Entre ces deux partis pris, le magasin phare de Banana Republic et son vaste sous-sol se caractérisent par une architecture classique BCBG, dans une ambiance de maison de famille aux Hamptons, près de Long Island, lieu de villégiature très prisé par la bonne société new-yorkaise. La musique, de style variété rock et R & B, y est pourtant très présente.

«L'avenue des Champs-Elysées est une des destinations de shopping les plus populaires au monde, se félicite Sonia Syngal, de Gap Europe. Notre flagship représente l'expression la plus contemporaine et la plus dynamique de la marque, la façade historique du bâtiment a été conservée, et l'intérieur a été mis au goût du jour avec un design inspiré par l'héritage qui relie la France à l'Amérique, à travers une imagerie supervisée par le marchand d'art spécialisé dans la photo Michael Hoppen.»

Mais les méga-boutiques se heurtent aux lois de l'immobilier, celles de la rareté des emplacements de choix et des prix colossaux. En 2011, les Champs-Elysées sont redevenus l'artère commerciale la plus chère d'Europe, reprenant la première place à New Bond Street à Londres, d'après une étude de Cushman & Wakefield, conseil en immobilier d'entreprise.

Deuxième stratégie: dans une optique de rentabilité, une boutique à l'intérieur d'un centre commercial se révèle un choix plus judicieux que le flagship.
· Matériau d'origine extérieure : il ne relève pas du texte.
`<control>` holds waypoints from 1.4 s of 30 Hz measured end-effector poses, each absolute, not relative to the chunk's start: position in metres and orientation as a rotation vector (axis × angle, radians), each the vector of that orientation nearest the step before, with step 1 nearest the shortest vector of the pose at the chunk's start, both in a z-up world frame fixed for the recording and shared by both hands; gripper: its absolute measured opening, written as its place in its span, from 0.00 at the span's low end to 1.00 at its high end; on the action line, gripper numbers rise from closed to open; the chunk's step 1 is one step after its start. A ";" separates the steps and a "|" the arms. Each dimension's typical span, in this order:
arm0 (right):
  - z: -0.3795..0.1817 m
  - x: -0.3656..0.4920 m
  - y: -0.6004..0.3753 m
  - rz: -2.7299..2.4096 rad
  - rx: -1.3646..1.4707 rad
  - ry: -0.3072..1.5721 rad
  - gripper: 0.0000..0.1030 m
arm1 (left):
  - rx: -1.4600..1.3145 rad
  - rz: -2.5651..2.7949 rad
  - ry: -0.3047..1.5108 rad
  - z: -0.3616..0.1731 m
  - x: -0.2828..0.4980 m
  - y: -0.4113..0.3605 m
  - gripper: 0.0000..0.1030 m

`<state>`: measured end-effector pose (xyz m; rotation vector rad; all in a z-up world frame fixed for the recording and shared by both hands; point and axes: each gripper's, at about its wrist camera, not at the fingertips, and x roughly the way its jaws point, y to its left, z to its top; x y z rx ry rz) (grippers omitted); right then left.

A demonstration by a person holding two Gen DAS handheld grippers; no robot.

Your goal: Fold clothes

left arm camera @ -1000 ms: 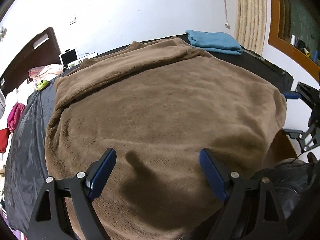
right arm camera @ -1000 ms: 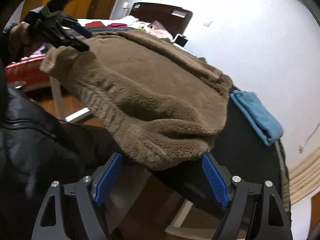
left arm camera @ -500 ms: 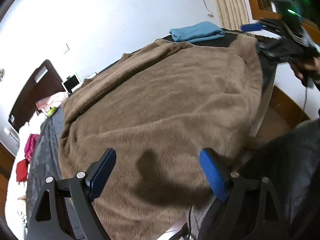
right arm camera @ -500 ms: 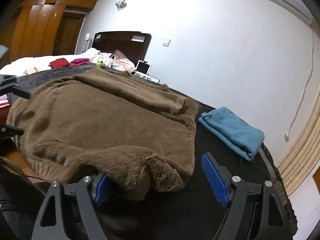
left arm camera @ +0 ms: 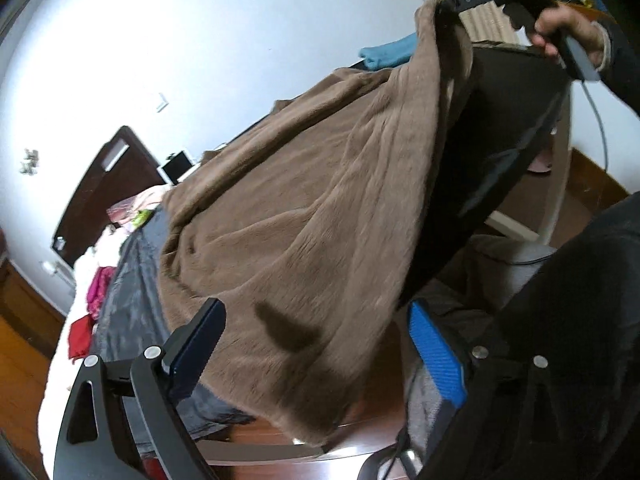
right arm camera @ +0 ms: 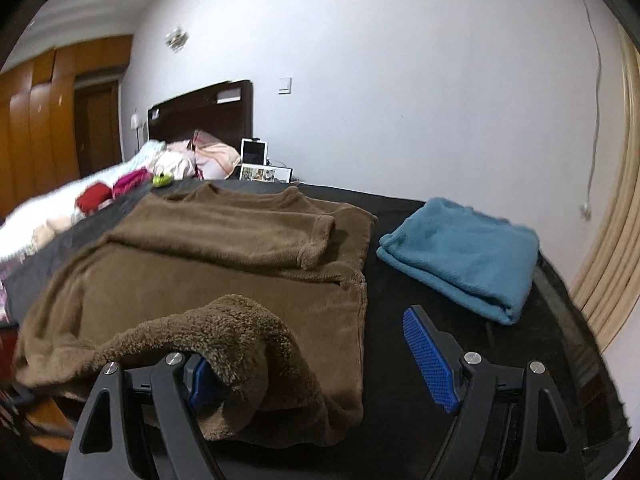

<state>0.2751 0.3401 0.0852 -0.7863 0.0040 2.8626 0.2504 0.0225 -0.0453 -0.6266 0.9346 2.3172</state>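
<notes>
Right wrist: folded blue towel (right arm camera: 460, 252) beside brown sweater (right arm camera: 224, 264).

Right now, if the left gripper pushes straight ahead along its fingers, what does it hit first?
Most likely the brown fleece garment: its hanging hem fills the gap between the open fingers of the left gripper, just ahead of them. Depth is uncertain through the fisheye, but nothing else shows in that line.

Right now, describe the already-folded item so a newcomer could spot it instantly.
Start at the black-covered table in front of the bed. The big brown fleece top sprawls across most of it; to its right, apart from it, sits the blue fleece. It is the only neatly folded, stacked, teal-blue piece.
</notes>
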 end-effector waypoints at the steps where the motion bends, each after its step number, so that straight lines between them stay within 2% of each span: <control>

Cela permet de bénéficier de leurs affluences record, qui atteignent en Ile-de-France des niveaux comparables à la population d'une ville. Unibail-Rodamco évoque un trafic de l'ordre de 70 000 à 100 000 personnes le samedi à Vélizy-2, un chiffre qui peut monter jusqu'à 150 000 personnes aux 4 Temps à La Défense ou à la Part-Dieu à Lyon.

«Dans les centres commerciaux des grandes agglomérations françaises (Bordeaux, Ile-de-France, Lille, Lyon et Nice), le rendement par magasin de mode et de beauté est au moins 20% supérieur que chez leurs homologues américains, en raison d'une concurrence moindre», indique Ludovic Flandin.

Point commun entre toutes ces enseignes américaines: leur communication ne s'appuie pas sur de grandes campagnes de publicité, y compris lors de leurs arrivées en France. Le buzz suscité par l'attente des consommateurs qui les ont découvertes à l'étranger a suffi à créer un phénomène d'engouement. Pour son lancement, Forever 21, conseillé par l'agence Mediakeys, mettra l'accent sur les réseaux sociaux et les blogs, avec, confie Kristen Strickler, porte-parole de la marque, «un peu de publicité».